## Exercise prompt
When you reach the line containing "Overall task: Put" in the data below, begin returning lines exactly as written, and stop once the line containing "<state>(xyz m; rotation" has been returned.

## Given data
● ● ●

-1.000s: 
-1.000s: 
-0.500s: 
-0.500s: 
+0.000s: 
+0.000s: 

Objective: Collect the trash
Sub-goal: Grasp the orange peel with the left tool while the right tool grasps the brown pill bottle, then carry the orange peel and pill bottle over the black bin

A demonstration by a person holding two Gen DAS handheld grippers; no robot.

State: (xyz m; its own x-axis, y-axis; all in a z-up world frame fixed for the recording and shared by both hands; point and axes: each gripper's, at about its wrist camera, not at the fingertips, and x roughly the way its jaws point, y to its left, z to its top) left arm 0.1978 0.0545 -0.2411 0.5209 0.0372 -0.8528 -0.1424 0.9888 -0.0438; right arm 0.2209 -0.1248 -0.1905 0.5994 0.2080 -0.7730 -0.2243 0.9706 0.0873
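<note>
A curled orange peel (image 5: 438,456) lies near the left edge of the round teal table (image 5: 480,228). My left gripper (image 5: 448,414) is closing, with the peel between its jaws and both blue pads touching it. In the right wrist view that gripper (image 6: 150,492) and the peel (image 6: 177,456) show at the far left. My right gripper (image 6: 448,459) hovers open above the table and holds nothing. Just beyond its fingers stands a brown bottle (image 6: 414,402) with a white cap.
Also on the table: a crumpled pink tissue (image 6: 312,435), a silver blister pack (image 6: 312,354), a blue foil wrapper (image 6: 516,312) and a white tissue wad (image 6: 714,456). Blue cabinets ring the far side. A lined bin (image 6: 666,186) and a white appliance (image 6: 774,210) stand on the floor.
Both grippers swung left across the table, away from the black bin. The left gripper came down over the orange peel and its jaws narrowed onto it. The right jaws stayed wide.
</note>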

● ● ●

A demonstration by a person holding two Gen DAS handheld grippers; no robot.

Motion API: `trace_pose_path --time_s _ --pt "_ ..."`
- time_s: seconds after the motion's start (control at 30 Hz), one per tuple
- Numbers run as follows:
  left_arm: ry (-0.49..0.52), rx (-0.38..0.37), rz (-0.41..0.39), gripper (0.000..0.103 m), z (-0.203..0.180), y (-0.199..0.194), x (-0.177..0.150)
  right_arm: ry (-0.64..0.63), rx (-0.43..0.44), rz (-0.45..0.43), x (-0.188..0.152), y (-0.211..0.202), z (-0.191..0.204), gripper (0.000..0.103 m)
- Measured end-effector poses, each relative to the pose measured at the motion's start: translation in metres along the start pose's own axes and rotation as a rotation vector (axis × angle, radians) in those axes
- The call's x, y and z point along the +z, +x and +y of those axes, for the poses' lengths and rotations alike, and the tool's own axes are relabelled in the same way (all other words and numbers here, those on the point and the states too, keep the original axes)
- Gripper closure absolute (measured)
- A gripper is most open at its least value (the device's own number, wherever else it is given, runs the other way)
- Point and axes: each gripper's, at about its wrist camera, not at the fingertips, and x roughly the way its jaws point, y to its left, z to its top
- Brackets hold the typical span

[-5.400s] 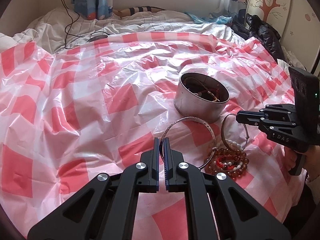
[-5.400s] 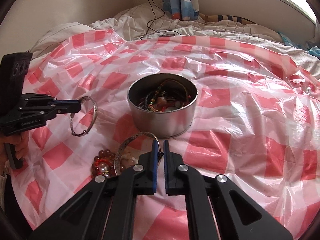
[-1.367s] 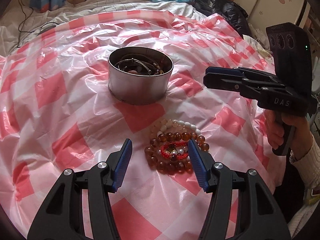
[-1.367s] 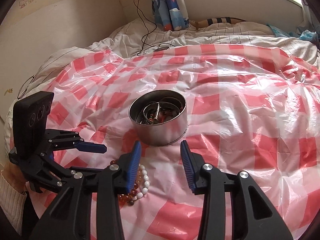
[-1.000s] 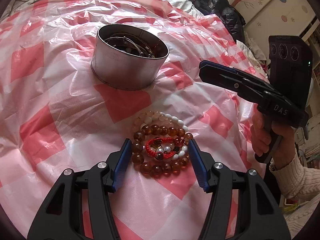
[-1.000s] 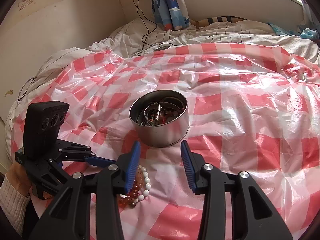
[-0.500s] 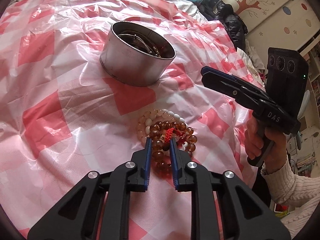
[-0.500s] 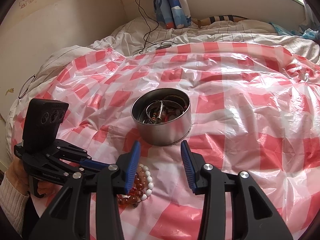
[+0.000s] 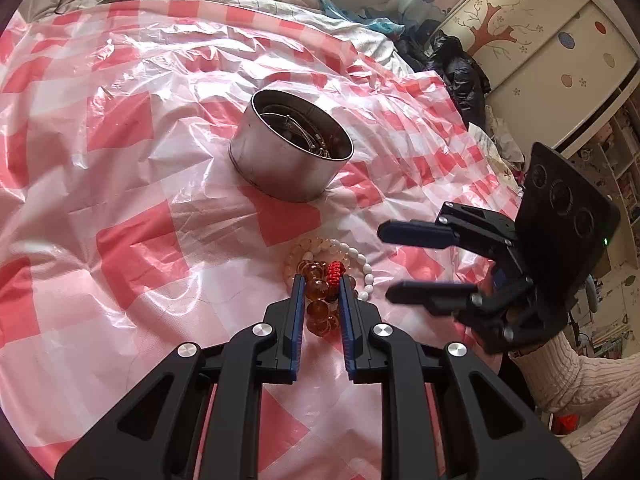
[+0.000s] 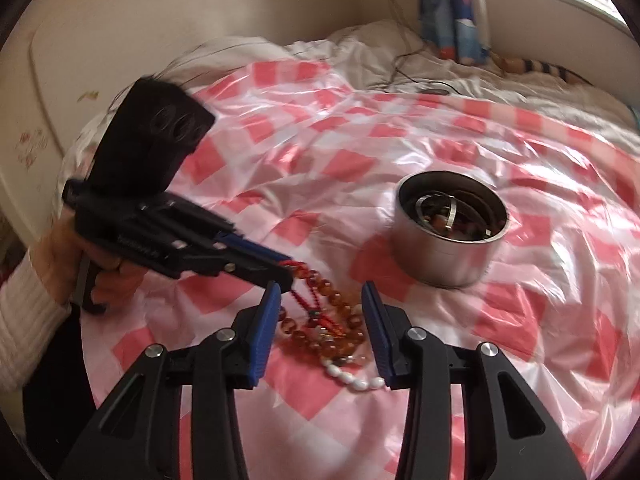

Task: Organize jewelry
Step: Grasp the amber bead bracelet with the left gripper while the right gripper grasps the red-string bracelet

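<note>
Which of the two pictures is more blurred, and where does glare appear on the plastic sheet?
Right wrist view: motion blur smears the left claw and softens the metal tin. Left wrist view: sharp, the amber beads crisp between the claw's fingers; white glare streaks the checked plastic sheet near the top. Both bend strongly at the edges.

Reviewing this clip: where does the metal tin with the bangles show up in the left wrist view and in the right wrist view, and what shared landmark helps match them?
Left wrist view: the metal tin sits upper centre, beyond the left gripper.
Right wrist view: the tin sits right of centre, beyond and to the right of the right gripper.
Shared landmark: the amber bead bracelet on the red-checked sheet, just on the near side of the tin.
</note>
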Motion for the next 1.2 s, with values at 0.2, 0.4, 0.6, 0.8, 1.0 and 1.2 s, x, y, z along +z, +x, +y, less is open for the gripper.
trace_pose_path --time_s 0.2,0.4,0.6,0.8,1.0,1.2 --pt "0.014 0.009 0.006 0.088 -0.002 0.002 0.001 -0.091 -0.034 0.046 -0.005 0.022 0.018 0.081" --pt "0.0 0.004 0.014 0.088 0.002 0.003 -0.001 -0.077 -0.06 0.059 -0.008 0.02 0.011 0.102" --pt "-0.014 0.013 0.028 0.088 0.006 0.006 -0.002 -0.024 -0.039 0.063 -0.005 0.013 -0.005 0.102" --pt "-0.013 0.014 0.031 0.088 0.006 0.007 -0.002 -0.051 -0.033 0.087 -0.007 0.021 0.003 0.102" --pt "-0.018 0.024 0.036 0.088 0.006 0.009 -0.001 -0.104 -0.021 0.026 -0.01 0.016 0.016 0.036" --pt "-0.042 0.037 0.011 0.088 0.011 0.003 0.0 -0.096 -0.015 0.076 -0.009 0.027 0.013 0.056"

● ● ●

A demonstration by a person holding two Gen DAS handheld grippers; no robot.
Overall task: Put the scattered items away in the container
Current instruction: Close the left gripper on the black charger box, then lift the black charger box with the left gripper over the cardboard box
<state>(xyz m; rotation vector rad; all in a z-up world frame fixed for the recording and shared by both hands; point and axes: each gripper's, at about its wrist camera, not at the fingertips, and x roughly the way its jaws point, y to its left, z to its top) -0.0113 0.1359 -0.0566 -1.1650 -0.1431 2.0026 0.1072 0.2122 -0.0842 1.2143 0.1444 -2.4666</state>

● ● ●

## Answer area
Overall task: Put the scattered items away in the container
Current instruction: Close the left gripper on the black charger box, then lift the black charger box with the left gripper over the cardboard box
<state>(xyz m; rotation vector rad; all in a z-up world frame fixed for the recording and shared by both hands; point and axes: each gripper's, at about its wrist camera, not at the fingertips, and x roughly the way its jaws point, y to its left, z to its top) -0.0113 0.1359 -0.0566 -1.1650 -0.1431 2.0026 0.1072 0.2122 -0.0842 1.2143 0.1444 -2.4666</state>

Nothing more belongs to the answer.